- Born: 10 October 1897 Hezhou, Gansu, Qing China (now Linxia County, Gansu)
- Died: 16 May 1953 (aged 55) Tongde County, Qinghai, China
- Allegiance: Republic of China
- Branch: National Revolutionary Army
- Service years: 1938–1953
- Rank: Lieutenant general
- Conflicts: Second Sino-Japanese War; Kuomintang Islamic Insurgency in China (1950–1958);

= Ma Yuanxiang =

Ma Yuanxiang (10 October 1897 – 16 May 1953; 马元祥 (馬元祥, Mǎ Yuánxiáng, Ma Yüan-hsiang), Xiao'erjing: ﻣَﺎ ﻳُﻮًا ﺷِﯿْﺎ) was a Hui Muslim general in the National Revolutionary Army of the Republic of China and a member of the Ma clique.

==Biography==
A relative of the Ma family clique, he served for many years in Qinghai with the National Revolutionary Army. During the Second Sino-Japanese War, Ma fought under the command of General Ma Biao and was wounded in action at the Battle of Huaiyang, where Japanese forces were defeated.

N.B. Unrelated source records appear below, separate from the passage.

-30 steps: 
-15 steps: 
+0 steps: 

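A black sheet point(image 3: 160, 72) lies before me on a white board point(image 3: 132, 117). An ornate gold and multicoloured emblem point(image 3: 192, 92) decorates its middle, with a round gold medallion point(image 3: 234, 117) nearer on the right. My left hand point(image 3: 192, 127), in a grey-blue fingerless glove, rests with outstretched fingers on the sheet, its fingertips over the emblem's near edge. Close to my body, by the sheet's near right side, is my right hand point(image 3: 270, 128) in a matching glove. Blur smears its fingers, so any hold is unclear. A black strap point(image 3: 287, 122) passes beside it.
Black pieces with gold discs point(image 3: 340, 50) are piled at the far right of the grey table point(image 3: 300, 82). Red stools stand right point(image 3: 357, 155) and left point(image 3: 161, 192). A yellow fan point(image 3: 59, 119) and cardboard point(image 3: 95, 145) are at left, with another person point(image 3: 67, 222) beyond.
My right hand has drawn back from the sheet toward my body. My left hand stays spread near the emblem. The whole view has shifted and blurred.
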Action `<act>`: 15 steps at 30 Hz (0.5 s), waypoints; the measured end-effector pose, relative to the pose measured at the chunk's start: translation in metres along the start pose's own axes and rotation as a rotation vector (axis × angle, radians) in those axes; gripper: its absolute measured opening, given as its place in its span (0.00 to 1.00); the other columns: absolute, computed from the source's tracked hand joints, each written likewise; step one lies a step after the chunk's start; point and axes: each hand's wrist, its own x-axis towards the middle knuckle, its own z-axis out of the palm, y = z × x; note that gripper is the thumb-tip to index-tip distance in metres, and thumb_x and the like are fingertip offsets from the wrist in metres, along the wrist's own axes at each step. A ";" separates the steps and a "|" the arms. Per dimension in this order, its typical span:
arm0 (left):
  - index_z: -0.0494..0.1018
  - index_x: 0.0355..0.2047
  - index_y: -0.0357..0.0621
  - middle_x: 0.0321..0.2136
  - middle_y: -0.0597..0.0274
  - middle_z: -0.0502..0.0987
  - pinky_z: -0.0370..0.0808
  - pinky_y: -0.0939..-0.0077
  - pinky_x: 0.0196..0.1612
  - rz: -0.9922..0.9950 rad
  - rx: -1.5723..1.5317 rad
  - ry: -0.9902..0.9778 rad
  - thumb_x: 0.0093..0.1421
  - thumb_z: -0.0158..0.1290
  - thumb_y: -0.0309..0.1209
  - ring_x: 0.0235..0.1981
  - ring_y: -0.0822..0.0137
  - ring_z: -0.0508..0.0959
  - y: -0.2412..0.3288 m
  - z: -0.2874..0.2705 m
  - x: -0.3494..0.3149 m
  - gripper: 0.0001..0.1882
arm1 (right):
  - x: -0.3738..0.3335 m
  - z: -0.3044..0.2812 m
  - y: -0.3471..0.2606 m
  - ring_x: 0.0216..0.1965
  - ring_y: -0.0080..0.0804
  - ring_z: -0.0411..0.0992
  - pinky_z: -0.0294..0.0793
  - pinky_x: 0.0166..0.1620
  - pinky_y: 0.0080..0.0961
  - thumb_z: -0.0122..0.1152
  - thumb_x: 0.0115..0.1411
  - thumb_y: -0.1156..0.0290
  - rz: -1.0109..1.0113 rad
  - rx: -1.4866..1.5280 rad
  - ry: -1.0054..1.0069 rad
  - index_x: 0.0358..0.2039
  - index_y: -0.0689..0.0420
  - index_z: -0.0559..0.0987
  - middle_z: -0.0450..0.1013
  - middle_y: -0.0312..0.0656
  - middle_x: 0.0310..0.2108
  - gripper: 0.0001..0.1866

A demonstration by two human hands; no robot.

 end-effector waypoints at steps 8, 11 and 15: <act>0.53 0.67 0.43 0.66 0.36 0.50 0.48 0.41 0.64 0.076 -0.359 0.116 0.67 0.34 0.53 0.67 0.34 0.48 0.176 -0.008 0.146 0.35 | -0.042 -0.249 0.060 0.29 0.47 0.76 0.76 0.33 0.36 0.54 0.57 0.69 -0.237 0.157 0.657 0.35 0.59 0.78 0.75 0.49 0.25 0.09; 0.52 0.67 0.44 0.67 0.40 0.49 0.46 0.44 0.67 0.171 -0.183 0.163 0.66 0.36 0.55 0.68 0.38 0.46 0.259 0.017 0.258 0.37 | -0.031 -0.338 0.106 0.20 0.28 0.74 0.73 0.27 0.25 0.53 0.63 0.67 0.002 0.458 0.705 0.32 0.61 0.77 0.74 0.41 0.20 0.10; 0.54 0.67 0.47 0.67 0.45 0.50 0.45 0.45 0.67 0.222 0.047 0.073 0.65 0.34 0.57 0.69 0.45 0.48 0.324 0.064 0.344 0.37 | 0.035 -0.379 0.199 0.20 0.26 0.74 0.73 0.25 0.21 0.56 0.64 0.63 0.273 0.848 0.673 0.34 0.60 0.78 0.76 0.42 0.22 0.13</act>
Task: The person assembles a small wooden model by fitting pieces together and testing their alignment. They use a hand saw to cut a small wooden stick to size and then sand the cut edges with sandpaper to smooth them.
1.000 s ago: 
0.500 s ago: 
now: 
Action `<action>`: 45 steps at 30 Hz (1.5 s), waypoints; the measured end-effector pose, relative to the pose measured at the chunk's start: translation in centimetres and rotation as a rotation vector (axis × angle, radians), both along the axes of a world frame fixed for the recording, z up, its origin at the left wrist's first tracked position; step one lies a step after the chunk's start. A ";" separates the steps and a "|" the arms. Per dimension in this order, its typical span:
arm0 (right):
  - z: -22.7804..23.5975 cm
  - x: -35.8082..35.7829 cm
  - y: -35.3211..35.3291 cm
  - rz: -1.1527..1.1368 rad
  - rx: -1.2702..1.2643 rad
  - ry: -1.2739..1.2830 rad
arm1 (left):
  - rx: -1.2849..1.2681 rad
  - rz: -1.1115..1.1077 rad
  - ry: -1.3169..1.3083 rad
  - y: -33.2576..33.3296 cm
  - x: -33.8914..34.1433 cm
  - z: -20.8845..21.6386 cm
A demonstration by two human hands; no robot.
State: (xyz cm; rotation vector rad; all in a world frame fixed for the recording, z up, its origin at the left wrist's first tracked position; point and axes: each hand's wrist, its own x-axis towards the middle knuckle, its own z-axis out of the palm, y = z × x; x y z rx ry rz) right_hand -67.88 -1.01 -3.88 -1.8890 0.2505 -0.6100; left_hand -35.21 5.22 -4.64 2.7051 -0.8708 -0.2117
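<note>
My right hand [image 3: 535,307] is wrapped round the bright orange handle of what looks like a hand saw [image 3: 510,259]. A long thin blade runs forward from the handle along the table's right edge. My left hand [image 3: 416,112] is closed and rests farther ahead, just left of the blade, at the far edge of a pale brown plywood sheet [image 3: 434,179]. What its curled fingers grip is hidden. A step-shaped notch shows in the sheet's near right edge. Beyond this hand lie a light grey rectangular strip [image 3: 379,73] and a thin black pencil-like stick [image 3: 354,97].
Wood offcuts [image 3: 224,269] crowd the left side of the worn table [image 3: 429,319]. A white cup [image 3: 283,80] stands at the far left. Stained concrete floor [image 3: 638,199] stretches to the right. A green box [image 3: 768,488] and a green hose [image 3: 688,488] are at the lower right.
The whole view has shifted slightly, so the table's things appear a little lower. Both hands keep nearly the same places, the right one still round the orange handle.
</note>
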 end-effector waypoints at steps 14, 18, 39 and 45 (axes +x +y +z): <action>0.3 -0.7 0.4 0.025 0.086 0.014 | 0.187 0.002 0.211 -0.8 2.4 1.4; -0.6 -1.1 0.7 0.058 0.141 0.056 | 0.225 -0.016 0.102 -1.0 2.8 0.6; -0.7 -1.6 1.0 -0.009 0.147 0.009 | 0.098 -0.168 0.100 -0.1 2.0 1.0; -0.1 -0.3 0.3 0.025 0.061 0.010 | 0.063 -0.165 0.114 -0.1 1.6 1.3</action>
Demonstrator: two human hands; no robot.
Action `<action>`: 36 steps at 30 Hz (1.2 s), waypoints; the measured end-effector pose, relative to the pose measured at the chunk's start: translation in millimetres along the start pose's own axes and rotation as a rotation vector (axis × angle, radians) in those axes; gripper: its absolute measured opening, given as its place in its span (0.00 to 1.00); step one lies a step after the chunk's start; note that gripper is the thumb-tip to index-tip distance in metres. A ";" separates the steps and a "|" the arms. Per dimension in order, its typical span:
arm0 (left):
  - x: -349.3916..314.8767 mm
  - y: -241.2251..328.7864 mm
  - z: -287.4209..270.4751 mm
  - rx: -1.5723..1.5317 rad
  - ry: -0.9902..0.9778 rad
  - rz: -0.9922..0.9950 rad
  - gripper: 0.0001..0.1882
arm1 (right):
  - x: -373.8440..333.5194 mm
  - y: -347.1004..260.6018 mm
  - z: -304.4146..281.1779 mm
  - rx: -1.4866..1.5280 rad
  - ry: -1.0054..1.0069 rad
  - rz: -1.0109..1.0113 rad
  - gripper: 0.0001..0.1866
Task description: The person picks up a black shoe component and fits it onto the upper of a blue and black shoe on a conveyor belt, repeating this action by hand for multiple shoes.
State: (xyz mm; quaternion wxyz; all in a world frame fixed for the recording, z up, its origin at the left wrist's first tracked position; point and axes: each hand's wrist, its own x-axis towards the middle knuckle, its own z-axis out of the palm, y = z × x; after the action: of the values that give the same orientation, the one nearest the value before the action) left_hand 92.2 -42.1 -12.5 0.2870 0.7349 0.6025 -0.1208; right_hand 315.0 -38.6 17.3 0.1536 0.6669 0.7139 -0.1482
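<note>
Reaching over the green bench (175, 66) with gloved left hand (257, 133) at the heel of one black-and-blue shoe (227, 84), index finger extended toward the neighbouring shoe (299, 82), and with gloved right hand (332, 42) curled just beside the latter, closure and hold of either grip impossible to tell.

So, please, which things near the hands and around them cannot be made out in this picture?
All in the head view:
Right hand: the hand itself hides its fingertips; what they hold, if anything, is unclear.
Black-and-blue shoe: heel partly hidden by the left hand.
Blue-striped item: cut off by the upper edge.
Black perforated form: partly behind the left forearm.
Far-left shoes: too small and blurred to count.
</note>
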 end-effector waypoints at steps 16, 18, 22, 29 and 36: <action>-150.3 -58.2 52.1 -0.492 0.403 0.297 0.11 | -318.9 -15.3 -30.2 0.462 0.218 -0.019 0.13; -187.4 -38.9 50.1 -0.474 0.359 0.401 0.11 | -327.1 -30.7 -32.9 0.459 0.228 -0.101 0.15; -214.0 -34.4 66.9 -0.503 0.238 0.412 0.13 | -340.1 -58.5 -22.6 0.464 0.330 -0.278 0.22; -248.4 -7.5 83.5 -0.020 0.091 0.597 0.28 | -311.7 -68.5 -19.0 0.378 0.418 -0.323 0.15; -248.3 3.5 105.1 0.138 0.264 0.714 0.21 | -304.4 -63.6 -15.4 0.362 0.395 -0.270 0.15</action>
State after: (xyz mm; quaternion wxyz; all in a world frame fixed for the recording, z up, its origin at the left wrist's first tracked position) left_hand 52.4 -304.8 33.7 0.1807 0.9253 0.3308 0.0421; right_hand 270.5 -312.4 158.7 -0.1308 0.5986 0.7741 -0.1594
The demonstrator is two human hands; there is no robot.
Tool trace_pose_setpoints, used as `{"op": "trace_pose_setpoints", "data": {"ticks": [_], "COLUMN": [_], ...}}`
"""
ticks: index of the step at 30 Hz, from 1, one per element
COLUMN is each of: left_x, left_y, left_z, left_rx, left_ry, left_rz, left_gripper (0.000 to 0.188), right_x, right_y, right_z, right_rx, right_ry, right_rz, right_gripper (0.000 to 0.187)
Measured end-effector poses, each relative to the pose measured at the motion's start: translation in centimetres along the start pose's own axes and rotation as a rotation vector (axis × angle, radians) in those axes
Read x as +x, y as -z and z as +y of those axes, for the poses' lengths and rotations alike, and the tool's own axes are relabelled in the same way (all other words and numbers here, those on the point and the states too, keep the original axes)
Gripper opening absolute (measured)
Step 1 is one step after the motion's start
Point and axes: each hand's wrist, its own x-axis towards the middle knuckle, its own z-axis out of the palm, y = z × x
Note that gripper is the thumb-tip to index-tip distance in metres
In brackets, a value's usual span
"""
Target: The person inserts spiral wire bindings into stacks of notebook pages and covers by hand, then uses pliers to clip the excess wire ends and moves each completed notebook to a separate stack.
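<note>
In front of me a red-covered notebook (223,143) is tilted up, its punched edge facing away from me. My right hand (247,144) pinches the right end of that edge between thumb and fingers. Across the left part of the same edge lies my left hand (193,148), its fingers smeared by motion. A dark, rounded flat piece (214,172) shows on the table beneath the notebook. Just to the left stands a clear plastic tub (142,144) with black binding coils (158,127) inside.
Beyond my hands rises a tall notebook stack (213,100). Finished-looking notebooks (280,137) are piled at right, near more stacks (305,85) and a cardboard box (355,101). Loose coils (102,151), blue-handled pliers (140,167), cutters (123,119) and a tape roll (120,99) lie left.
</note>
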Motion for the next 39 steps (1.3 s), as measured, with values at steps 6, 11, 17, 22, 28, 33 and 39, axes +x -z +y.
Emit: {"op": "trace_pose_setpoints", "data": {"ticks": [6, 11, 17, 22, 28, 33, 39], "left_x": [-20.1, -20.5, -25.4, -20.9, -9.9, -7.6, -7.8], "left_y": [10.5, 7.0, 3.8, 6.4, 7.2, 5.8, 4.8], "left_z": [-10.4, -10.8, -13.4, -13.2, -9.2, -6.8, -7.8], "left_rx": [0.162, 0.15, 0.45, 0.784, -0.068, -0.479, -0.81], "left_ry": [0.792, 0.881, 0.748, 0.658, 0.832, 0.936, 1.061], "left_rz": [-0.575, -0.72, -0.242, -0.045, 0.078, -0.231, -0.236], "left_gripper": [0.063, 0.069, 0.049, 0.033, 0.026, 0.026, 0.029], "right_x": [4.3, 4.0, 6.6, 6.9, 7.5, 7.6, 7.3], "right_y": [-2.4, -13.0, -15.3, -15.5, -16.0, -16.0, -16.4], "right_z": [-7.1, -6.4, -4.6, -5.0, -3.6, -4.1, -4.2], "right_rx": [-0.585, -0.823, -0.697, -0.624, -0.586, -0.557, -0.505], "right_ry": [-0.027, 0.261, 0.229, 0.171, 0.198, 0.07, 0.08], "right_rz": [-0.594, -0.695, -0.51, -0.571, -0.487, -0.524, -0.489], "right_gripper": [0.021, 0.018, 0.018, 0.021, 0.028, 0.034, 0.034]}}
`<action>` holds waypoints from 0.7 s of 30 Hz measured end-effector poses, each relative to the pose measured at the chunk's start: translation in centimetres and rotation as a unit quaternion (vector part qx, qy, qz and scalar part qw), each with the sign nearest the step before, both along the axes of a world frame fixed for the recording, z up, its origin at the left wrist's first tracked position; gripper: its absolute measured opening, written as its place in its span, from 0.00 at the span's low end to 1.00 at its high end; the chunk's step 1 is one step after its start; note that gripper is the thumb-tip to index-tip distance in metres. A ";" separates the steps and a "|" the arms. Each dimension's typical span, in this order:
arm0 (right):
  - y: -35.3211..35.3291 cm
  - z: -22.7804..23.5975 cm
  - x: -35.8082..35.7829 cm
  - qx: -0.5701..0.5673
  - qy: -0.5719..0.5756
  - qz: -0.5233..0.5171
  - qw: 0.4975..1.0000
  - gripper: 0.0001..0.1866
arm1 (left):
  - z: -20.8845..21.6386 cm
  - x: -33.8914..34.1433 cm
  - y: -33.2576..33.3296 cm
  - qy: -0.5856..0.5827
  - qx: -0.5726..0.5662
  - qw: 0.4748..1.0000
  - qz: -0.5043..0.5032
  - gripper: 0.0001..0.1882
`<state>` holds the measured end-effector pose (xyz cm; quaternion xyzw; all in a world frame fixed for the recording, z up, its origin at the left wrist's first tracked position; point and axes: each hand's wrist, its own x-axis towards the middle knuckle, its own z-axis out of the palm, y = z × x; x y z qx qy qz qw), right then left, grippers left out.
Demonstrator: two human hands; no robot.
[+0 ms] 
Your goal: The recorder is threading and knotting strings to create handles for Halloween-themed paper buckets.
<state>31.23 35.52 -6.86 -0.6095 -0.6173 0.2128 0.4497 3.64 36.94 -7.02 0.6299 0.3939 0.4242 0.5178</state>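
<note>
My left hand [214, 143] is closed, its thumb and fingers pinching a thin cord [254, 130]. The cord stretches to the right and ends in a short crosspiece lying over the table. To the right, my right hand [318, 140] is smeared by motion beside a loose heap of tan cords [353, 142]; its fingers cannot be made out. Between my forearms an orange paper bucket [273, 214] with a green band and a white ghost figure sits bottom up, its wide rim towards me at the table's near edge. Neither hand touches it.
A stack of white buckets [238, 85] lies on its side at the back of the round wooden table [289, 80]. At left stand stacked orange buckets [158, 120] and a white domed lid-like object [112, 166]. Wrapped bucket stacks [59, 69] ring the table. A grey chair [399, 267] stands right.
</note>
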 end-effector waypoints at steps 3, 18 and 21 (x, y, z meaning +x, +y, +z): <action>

After pretending to surrender to the People's Liberation Army in 1949, he broke loose in 1950 and started the insurgency. Serving as a subordinate officer to Ma Liang, he commanded the 102nd Detachment of the South-western Nationalist Underground Army. Ma Yuanxiang and Ma Liang (general) fought against the Communist forces during the Kuomintang Islamic Insurgency in China (1950–1958). He was killed in battle by communist forces in 1953. Following his death, the Kuomintang government in Taiwan posthumously promoted him to lieutenant general.